We tend to think interactive music started with video games like Frogger, but Mozart held public concerts where musicians would play a score arranged by audience participation of throwing dice (“Musikalsches Würfelspiel”). What was true then is also true now: people enjoy influencing how music is played, or interacting with proxies that cause changes in music. Interactive music is often employed to reduce listener fatigue, because people tend to spend more time in a given play pattern than listening to the same music cue in linear media.
Horizontal Sequencing: using crossfades to switch between two different streams, or rearranging the order in which different musical “chunks” are presented.

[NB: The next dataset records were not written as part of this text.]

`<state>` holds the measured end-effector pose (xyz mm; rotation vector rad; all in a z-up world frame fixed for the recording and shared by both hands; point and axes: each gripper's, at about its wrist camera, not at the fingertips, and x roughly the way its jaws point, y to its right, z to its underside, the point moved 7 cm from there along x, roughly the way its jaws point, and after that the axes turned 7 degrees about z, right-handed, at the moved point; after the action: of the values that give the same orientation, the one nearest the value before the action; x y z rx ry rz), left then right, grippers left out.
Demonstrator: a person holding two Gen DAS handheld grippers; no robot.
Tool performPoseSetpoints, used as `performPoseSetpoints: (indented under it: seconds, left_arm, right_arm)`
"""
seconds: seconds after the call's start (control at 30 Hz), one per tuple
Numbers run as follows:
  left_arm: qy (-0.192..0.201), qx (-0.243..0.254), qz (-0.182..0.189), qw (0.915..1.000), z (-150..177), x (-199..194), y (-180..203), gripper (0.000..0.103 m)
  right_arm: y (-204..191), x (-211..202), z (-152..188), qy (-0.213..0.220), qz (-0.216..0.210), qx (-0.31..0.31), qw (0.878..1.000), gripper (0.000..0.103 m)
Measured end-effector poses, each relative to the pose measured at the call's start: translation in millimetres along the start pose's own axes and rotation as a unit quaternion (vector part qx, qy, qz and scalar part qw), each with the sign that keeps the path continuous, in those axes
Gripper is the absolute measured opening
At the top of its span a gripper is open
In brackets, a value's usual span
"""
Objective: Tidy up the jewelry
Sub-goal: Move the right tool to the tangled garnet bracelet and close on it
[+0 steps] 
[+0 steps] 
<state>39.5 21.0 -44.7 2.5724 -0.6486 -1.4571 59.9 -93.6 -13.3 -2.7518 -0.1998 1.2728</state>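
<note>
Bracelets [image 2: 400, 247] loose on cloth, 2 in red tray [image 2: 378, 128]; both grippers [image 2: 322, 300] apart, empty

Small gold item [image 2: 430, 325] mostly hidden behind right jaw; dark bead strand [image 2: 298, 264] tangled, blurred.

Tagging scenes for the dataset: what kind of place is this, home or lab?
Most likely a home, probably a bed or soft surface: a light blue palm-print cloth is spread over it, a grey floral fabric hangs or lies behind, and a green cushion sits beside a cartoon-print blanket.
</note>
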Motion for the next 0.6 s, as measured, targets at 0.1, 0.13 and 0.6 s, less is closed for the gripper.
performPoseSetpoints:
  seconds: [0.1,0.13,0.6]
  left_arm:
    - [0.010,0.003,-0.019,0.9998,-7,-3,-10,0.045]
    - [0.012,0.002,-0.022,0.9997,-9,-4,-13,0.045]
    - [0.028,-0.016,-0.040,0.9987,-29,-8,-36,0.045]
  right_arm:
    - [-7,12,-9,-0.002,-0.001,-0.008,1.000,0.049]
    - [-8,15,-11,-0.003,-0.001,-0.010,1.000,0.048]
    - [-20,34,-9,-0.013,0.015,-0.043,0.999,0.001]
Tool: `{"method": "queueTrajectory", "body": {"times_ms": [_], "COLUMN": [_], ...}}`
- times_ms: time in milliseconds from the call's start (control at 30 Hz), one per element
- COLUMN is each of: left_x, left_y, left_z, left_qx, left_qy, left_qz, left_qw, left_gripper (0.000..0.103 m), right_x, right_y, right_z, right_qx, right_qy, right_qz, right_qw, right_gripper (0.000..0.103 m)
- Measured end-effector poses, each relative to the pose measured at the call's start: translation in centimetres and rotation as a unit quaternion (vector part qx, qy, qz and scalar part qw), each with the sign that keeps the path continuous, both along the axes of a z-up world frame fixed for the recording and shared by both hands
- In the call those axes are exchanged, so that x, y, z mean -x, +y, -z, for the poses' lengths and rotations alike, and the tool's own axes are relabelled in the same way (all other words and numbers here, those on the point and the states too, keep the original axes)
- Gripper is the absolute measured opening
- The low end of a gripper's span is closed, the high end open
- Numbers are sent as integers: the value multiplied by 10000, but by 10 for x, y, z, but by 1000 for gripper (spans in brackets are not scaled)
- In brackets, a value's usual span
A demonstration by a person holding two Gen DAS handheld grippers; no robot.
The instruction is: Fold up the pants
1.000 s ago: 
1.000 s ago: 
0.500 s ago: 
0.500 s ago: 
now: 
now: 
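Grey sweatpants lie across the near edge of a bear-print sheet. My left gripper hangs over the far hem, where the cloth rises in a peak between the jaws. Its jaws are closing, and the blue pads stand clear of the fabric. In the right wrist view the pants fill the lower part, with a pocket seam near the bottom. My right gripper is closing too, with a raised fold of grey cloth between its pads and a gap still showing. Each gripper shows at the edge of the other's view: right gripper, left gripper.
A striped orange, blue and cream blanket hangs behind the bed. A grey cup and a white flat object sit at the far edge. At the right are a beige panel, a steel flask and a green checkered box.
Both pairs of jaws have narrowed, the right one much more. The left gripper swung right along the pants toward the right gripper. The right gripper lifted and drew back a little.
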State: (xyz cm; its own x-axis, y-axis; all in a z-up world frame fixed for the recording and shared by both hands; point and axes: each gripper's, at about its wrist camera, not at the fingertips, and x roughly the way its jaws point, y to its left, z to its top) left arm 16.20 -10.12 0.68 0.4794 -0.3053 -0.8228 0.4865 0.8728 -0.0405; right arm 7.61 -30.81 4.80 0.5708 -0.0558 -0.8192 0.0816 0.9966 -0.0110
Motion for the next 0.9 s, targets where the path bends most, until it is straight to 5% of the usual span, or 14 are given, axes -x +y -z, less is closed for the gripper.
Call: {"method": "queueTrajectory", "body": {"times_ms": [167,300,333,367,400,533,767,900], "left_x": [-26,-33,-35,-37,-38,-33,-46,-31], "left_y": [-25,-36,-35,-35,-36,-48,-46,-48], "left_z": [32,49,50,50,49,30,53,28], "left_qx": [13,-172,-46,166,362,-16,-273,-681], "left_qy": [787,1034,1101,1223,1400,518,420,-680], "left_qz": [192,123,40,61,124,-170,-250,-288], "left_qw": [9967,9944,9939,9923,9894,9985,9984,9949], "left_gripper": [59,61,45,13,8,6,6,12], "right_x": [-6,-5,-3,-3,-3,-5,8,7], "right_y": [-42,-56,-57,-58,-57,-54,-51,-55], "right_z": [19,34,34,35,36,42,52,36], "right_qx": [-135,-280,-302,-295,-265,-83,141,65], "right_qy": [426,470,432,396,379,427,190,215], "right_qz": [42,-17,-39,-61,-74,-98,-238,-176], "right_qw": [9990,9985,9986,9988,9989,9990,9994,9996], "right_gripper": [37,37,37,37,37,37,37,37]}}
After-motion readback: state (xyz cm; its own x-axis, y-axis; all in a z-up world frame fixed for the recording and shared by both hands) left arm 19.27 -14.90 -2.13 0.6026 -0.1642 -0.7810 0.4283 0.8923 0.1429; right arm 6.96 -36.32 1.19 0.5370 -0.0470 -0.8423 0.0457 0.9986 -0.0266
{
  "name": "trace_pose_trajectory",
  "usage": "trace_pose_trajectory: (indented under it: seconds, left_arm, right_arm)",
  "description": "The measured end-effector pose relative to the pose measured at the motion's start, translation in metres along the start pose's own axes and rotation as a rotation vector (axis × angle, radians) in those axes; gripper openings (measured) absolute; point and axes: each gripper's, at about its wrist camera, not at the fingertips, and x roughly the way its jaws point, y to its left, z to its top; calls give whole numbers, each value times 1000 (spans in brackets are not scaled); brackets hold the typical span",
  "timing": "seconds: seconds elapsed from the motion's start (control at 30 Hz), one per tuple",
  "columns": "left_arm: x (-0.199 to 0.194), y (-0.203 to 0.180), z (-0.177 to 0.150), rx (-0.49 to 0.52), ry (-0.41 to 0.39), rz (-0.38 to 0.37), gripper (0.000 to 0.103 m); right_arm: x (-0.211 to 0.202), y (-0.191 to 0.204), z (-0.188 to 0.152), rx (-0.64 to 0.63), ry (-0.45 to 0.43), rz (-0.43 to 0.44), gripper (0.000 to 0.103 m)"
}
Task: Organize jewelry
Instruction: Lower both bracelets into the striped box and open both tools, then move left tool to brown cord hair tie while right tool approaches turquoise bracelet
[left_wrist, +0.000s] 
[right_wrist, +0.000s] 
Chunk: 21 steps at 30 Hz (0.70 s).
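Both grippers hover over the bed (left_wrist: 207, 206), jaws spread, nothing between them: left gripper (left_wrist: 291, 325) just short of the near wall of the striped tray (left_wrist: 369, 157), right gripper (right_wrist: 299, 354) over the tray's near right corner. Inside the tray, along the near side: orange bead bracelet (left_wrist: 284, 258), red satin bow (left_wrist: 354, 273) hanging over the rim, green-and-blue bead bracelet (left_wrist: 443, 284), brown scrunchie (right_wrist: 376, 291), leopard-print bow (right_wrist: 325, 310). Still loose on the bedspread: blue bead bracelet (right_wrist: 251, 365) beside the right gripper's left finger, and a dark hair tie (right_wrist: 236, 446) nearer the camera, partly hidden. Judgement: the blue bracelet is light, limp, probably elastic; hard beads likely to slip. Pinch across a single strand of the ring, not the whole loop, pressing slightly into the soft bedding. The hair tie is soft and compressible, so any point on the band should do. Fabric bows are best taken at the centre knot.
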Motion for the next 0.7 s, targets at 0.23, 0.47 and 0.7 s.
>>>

Vertical Layering: Additive, where one, some or all layers can play simultaneously and everything still works; or Interchange, where some layers are mutually exclusive.
Music Data: Individual notes/samples are available to play and a separate instruction stream (a la player piano roll) sequences how to play them. Examples include MIDI and MOD.
Generative Music, also known as Algorithmic Composition
Some random element is introduced to support indeterminancy, like rolling dice. Rules govern how likely different musical events may happen. Wind chimes are a kind of generative music system.
As powerful and compelling as these interactive music forms are, linear music continues to play an important role, often being the best solution for a given situation in a video game.
In the same way that Octave describes a ratio between two numbers, Decibel is a ratio of two numbers.
Although logarithms may seem intimidating, they do something really valuable for recordists as part of the decibel formula: they convert multiplication to addition and exponents to multiplication. Significantly vast quantities are “ranged down” using logarithms, providing a measurement that audio engineers can more readily communicate.
The decibel is useful for people concerned with intricate amplitude variations over time (recording engineers), not necessarily artists. Recordists help bridge the gap between art and technology for artists and the folks who make our recording gear. Decibel is the practical measure for those of us who’s job it is to be technically minded.